Tony Wang
03/04/2025
Robot Learning Manipulation Action Plans by “Watching” Unconstrained Videos from the World Wide Web
Yezhou Yang University of Maryland yzyang@cs.umd.edu Yi Li NICTA, Australia yi.li@nicta.com.au Cornelia Fermuller ¨ University of Maryland fer@umiacs.umd.edu Yiannis Aloimonos University of Maryland yiannis@cs.umd.edu
Do As I Can, Not As I Say: Grounding Language in Robotic Affordances
1 Michael Ahn∗ , Anthony Brohan∗ , Noah Brown∗ , Yevgen Chebotar∗ , Omar Cortes∗ , Byron David∗ , Chelsea Finn∗ , Chuyuan Fu† , Keerthana Gopalakrishnan∗ , Karol Hausman∗ , Alex Herzog† , Daniel Ho† , Jasmine Hsu∗ , Julian Ibarz∗ , Brian Ichter∗ , Alex Irpan∗ , Eric Jang∗ , Rosario Jauregui Ruano∗ , Kyle Jeffrey∗ , Sally Jesmonth∗ , Nikhil J Joshi∗ , Ryan Julian∗ , Dmitry Kalashnikov∗ , Yuheng Kuang∗ , Kuang-Huei Lee∗ , Sergey Levine∗ , Yao Lu∗ , Linda Luu∗ , Carolina Parada∗ , Peter Pastor† , Jornell Quiambao∗ , Kanishka Rao∗ , Jarek Rettinghouse∗ , Diego Reyes∗ , Pierre Sermanet∗ , Nicolas Sievers∗ , Clayton Tan∗ , Alexander Toshev∗ , Vincent Vanhoucke∗ , Fei Xia∗ , Ted Xiao∗ , Peng Xu∗ , Sichun Xu∗ , Mengyuan Yan† , Andy Zeng∗
VoxPoser: Composable 3D Value Maps for Robotic Manipulation with Language Models
Wenlong Huang1 , Chen Wang1 , Ruohan Zhang1 , Yunzhu Li1,2 , Jiajun Wu1 , Li Fei-Fei1 1Stanford University 2University of Illinois Urbana-Champaign
This week’s papers explore how robots can learn manipulation skills from large-scale, unstructured data sources like internet videos, language models, and compositional 3D representations. To be honest, the papers this week are particularly interesting and exciting to me.

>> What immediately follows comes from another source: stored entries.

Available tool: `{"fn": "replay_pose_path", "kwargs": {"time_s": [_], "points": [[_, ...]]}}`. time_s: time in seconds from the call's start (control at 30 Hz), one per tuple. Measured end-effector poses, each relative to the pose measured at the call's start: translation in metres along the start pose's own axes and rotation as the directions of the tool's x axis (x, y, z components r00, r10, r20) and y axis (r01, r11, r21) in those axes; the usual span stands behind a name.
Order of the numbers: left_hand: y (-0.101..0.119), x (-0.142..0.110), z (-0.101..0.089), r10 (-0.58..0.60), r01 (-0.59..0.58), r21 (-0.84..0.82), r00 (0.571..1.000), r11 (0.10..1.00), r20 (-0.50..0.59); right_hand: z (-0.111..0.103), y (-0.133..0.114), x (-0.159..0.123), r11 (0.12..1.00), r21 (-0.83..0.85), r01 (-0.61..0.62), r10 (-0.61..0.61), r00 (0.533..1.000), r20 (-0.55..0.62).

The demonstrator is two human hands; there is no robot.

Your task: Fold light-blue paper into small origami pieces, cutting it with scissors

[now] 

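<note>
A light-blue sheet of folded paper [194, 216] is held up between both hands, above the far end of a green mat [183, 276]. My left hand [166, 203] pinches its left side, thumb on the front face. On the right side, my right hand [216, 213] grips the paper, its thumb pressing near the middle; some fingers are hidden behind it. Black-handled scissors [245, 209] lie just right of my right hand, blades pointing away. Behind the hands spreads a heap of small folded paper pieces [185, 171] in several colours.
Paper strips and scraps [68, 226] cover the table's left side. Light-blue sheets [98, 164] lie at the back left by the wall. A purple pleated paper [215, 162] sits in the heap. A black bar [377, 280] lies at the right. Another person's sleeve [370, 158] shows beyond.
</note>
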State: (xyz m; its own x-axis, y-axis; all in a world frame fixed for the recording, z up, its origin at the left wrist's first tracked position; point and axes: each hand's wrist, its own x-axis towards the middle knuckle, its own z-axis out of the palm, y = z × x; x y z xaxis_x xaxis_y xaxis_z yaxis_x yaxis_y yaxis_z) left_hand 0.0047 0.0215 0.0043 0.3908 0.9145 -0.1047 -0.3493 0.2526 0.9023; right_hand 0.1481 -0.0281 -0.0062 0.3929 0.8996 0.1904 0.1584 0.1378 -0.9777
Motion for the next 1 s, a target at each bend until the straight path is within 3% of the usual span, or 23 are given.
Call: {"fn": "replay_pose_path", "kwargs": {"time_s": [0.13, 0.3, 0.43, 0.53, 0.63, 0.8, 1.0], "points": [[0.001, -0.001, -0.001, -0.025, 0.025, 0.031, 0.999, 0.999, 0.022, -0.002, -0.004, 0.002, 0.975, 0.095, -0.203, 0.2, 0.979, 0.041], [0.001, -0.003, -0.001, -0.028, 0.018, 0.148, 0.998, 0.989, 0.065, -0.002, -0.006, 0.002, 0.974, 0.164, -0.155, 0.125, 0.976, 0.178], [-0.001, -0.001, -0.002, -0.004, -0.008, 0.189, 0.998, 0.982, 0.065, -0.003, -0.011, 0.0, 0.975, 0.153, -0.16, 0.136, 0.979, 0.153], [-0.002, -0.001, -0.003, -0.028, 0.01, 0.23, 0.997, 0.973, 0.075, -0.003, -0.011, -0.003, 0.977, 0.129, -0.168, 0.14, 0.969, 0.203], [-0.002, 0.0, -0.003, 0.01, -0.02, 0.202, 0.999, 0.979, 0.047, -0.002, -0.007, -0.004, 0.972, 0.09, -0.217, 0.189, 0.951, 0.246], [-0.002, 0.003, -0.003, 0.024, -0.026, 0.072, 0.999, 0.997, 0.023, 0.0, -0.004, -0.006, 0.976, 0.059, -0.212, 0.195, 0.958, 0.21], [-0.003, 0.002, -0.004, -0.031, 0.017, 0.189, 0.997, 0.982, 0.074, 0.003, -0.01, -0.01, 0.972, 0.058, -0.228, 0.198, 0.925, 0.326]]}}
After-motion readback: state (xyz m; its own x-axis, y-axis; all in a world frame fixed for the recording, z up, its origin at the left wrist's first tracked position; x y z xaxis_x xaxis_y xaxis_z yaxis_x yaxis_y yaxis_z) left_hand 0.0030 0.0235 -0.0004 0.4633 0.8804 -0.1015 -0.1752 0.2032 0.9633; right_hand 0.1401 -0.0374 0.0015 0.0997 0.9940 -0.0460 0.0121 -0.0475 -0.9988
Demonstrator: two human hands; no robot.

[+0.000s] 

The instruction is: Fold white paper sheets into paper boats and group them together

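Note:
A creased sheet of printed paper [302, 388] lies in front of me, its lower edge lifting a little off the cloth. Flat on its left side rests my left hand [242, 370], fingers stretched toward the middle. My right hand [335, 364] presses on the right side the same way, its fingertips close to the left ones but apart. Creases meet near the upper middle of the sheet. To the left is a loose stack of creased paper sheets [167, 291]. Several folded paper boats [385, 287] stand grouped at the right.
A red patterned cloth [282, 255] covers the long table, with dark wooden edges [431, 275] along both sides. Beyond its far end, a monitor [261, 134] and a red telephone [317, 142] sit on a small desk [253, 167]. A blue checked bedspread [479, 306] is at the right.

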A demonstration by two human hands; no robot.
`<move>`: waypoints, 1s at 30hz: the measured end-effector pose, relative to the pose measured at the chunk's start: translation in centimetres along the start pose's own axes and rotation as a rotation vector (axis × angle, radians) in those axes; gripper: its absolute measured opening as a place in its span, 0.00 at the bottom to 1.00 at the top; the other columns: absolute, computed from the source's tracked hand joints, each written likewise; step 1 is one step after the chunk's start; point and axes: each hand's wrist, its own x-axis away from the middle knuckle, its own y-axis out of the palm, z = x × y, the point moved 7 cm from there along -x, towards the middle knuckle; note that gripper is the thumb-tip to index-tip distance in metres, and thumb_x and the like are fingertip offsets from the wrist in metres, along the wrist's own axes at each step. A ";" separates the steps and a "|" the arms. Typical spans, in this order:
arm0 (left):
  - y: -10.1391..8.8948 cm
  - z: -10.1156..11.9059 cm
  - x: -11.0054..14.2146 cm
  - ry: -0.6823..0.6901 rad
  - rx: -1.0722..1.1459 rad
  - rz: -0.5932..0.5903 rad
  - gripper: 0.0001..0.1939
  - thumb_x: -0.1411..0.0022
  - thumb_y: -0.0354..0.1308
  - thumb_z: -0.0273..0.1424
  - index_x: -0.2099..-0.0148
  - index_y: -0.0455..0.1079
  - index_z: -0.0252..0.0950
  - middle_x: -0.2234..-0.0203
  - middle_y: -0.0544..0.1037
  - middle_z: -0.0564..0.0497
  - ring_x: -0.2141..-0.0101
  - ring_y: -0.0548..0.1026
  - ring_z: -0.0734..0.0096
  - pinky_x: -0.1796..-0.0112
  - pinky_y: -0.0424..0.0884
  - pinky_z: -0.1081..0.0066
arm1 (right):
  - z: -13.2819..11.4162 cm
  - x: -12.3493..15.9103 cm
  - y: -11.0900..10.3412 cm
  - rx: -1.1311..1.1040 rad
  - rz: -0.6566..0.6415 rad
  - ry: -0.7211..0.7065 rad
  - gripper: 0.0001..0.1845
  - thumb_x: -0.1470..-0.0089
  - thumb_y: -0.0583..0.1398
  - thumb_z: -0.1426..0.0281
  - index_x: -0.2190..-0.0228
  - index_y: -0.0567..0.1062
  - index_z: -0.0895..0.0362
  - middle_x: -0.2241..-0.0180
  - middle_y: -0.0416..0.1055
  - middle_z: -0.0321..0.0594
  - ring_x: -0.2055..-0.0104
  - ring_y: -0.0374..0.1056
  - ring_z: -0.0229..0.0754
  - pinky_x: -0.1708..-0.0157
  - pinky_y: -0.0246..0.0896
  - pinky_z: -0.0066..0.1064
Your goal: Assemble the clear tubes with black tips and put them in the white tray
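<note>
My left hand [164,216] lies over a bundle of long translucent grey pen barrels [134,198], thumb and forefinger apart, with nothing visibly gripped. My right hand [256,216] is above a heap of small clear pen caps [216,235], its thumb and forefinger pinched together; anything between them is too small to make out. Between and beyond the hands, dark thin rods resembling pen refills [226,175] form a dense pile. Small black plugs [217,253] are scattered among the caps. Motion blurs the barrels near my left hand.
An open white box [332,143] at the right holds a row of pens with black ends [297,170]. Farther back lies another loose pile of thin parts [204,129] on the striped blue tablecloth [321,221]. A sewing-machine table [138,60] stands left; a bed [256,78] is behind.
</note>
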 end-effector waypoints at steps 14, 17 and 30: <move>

Learning Action Plan investigates how robots can autonomously learn action plans by analyzing unconstrained instructional videos from the web. The authors propose a vision-based framework that extracts meaningful motion primitives from videos and translates them into robotic action representations. By leveraging semantic parsing and action segmentation, the system enables a robot to mimic human activities without requiring manually annotated demonstrations. This study highlights the potential of using internet-scale video data for learning complex manipulation skills in an unsupervised manner.
SayCan explores how robotic affordances—the physical capabilities of a robot—can be used to ground language-based instructions. Instead of relying on predefined linguistic mappings, the authors propose a scalable approach where a robot learns from large datasets of human interactions to execute tasks based on its own capabilities. By leveraging RL and large-scale imitation learning, the robot can interpret and execute commands that align with what it is actually capable of doing, rather than what a human might assume it can do. This paper is particularly relevant for bridging the gap between LLMs and embodied agents, ensuring that language instructions translate into practical robotic actions.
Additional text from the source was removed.